Working out arrangements with foreign partners is 'next hurdle’ for CMMC implementation

(Getty Images)

The Pentagon hopes to begin implementing its Cybersecurity Maturity Model Certification (CMMC) program requirements in contracts next year. However, the department still needs to work out how it’s going to bring foreign vendors into the fold, according to DOD’s point person for the effort.

CMMC is a high-priority effort to prod defense contractors to better protect their networks and controlled unclassified information (CUI) from adversaries. The new CMMC requirements are currently going through the federal rulemaking process, which is required before they can be implemented. Pentagon officials are hoping to have an interim rule issued in March 2023, and then DOD would begin implementing the program in some contracts in May.

There are hundreds of thousands of suppliers in the Pentagon’s defense industrial base, including many overseas vendors.

“This international side will probably have to have an additional rulemaking capability. We did not include the international part in the initial rule because we needed to expedite it and get it through and have it established first. And so that will be our next hurdle after we get this rule rolling is to pivot towards the international side,” said Stacy Bostjanick, chief of defense industrial base cybersecurity and deputy chief information officer for cybersecurity at the DOD.

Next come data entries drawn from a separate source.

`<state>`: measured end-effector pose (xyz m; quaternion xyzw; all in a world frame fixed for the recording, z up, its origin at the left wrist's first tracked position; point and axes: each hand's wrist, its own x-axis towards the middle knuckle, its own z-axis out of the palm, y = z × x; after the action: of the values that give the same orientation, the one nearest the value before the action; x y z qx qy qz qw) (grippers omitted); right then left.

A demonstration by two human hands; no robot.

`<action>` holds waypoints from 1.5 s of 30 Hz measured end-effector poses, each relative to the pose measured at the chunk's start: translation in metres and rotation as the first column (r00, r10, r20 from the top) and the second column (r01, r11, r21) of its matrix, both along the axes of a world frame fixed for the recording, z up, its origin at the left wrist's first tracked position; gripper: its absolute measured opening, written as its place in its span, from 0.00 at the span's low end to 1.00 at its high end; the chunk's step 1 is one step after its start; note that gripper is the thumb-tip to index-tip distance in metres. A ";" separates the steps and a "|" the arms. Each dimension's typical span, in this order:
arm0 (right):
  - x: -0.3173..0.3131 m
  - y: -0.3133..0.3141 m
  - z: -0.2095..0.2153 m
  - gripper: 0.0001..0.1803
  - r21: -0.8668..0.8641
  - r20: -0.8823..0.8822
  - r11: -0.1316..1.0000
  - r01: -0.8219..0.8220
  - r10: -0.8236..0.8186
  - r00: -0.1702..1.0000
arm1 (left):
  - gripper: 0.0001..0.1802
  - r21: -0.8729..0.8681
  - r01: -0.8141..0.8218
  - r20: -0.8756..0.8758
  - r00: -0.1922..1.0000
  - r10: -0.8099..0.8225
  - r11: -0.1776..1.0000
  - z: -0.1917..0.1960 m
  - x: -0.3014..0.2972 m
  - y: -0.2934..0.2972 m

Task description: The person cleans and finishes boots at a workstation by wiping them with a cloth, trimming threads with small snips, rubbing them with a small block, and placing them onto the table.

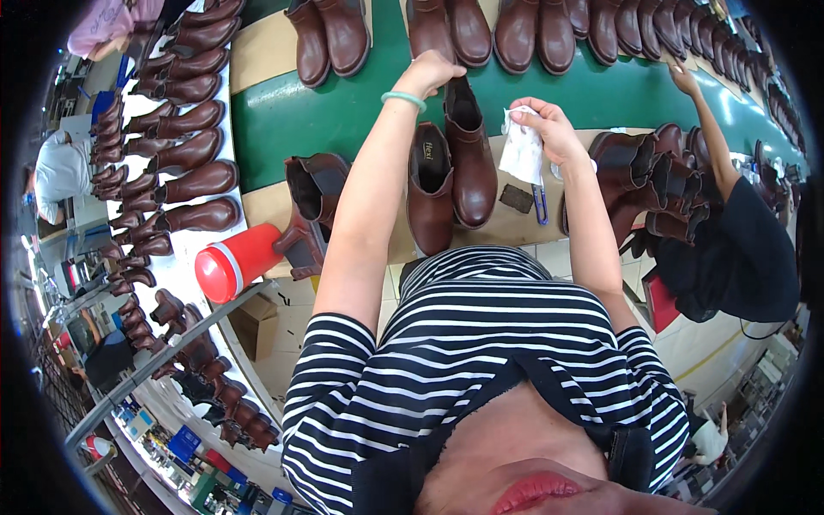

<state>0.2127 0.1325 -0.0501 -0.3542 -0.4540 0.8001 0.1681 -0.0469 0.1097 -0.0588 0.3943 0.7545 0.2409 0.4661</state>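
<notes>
The workroom stretched out on every side, its pale tiled floor (pixel 712 354) showing beyond the near edge of a green table (pixel 283 120) that was partly covered with tan sheets (pixel 268 206). At the left, a white table (pixel 178 257) carried rows of brown boots (pixel 190 186), and another row (pixel 554 39) ran along the green table's far side. To the right, a co-worker in black (pixel 730 257) had an arm stretched toward that far row. A red canister (pixel 233 264) with a pale band lay tilted near the table's front left corner. 2 brown boots stood side by side in front of the person, toes toward the body: the left-hand boot (pixel 431 210) and the right-hand boot (pixel 472 176). The left hand (pixel 432 74), above a pale green bracelet (pixel 403 100), was drawn narrow, holding the right-hand boot by its upper edge. The right hand (pixel 551 129) was half curled, pinching a crumpled white cloth (pixel 521 154) above the table. Just beside the right-hand boot lay a dark rectangular pad (pixel 517 198) and a slim blue tool (pixel 540 206).
</notes>
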 end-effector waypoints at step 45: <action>-0.070 -0.024 0.040 0.08 0.315 0.182 0.797 -0.516 0.482 0.857 | 0.11 0.333 -0.541 0.691 0.698 0.191 0.772 0.004 0.040 -0.167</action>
<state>0.1426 0.1085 -0.0106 -0.2227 -0.6743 0.7040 -0.0093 -0.0068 -0.0577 -0.0550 0.2361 0.5297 0.6397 0.5043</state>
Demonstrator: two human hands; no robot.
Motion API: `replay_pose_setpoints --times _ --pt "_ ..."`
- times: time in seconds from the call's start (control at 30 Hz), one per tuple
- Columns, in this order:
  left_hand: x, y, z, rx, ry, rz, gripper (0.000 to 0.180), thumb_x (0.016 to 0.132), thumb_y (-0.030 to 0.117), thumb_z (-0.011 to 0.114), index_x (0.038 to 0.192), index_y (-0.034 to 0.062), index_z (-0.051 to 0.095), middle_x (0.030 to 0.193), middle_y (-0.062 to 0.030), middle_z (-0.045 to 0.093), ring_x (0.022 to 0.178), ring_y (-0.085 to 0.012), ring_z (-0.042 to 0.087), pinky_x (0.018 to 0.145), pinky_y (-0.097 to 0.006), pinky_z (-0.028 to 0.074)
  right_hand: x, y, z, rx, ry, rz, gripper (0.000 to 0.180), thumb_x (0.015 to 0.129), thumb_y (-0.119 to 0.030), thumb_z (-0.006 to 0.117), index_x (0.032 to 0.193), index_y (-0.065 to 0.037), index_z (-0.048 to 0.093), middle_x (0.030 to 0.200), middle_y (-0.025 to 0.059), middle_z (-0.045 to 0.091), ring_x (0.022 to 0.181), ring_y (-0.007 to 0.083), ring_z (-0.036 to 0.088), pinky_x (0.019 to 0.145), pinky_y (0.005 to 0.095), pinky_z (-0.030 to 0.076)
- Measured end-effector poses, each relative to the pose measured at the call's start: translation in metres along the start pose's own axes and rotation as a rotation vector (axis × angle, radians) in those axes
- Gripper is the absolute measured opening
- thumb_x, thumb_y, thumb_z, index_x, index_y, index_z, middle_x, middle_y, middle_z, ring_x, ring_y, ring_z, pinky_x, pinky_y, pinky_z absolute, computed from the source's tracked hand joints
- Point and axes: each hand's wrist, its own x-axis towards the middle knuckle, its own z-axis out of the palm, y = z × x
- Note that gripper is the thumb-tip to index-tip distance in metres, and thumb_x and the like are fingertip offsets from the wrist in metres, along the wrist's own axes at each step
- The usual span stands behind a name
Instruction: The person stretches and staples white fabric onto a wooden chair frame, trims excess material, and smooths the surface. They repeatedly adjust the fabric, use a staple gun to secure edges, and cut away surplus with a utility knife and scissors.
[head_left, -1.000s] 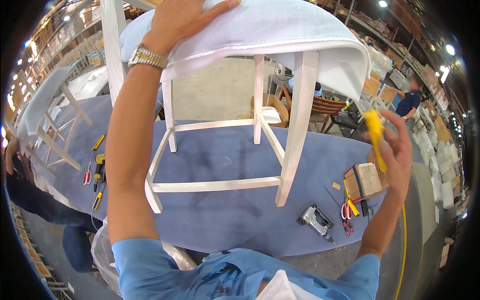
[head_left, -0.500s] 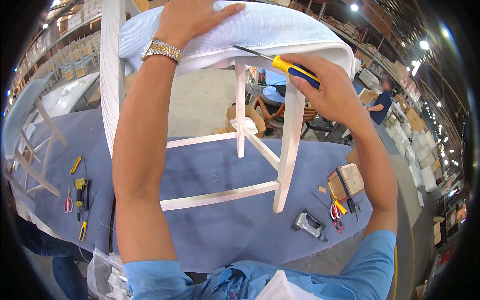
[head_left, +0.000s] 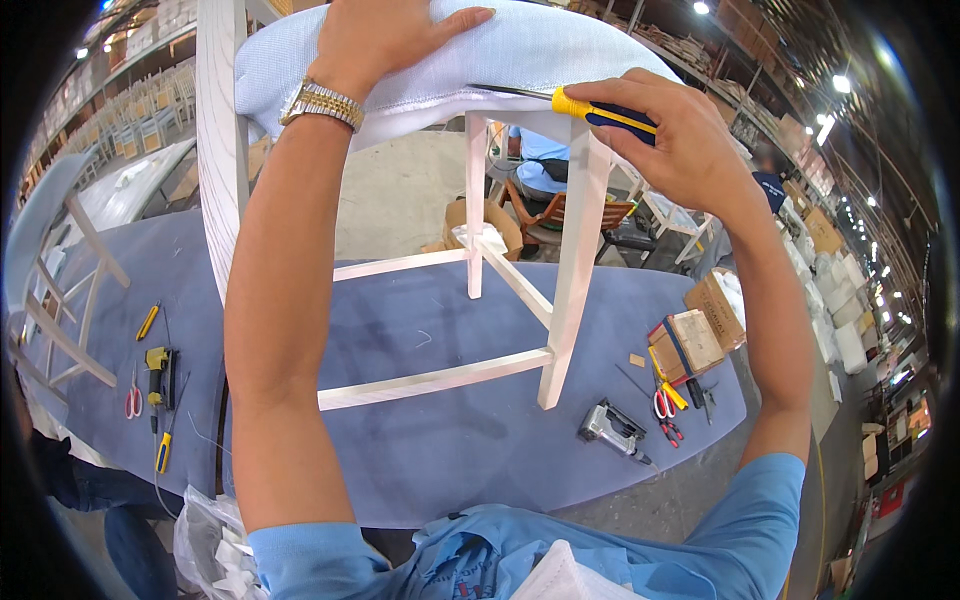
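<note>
A pale wooden chair (head_left: 572, 290) with a light-blue upholstered seat (head_left: 560, 50) stands tilted before me on the covered table. My left hand (head_left: 385, 40), wearing a metal watch, presses flat on the seat fabric with its thumb spread; the fingertips run out of the picture at the top. In my right hand (head_left: 680, 135) is a screwdriver (head_left: 615, 115) with a yellow and blue handle. Its thin dark shaft points left along the seat's lower edge, where the fabric meets white material. The shaft's tip lies against or just under that edge; I cannot tell which.
On the table (head_left: 440, 460) lie a staple gun (head_left: 612, 430), red-handled scissors (head_left: 663, 404) and a small box (head_left: 685, 343). Further left are a yellow and black power tool (head_left: 158, 375), a yellow screwdriver (head_left: 163, 453) and another chair (head_left: 75, 260). People are nearby.
My right hand has moved slightly right and up with the screwdriver, whose shaft now sits closer to the seat edge. My left hand stays on the fabric.
</note>
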Motion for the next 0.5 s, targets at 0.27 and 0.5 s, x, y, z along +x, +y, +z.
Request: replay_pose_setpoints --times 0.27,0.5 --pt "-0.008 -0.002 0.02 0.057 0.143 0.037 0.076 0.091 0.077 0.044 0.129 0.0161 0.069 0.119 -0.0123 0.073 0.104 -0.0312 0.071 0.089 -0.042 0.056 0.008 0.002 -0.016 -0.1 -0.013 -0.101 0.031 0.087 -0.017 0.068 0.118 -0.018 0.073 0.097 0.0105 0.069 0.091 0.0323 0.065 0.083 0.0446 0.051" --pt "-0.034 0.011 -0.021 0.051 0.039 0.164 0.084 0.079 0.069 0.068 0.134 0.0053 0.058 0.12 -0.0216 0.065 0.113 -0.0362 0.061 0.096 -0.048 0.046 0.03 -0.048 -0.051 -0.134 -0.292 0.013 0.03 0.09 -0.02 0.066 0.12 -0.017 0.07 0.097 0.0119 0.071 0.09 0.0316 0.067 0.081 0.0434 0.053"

Bostjanick is the department’s point person for implementing the CMMC program across the defense industrial base.

NIST SP 800-171 cybersecurity standards — which will form the backbone of CMMC requirements — already apply to foreign vendors, she noted during a CMMC webinar hosted by PreVeil on Wednesday.

“But for the implementation of CMMC, we have to work to establish agreements between our partners and the U.S. as to how we’re going to implement that in their spaces,” she said.

Under the Cybersecurity Maturity Model Certification paradigm, third-party assessors known as C3PAOs will conduct audits to make sure contractors are complying. However, some foreign partners don’t like the idea of having Americans perform that role and they’re looking for alternative arrangements, Bostjanick suggested.

“We’ve had a couple of countries to date that have balked at the prospect of a U.S. person coming and doing an assessment on their soil. And so we’re working closely with the different partners to come up with a paradigm where either they have [their own] assessors and are putting assessors in place, [or] some countries are interested. Some countries are interested in sending their assessors to the U.S. to be trained or adopting the training in their country to be able to train assessors. We’ve had some countries that have wanted to have their government officials be the assessors and want to have them come and get trained to do it,” she said.

“Each country is taking a little bit different tack in approaching this. And so we’re working very closely with each and every one of them to be able to put together an agreement or an MOU as to how this will go forward in the future,” she added.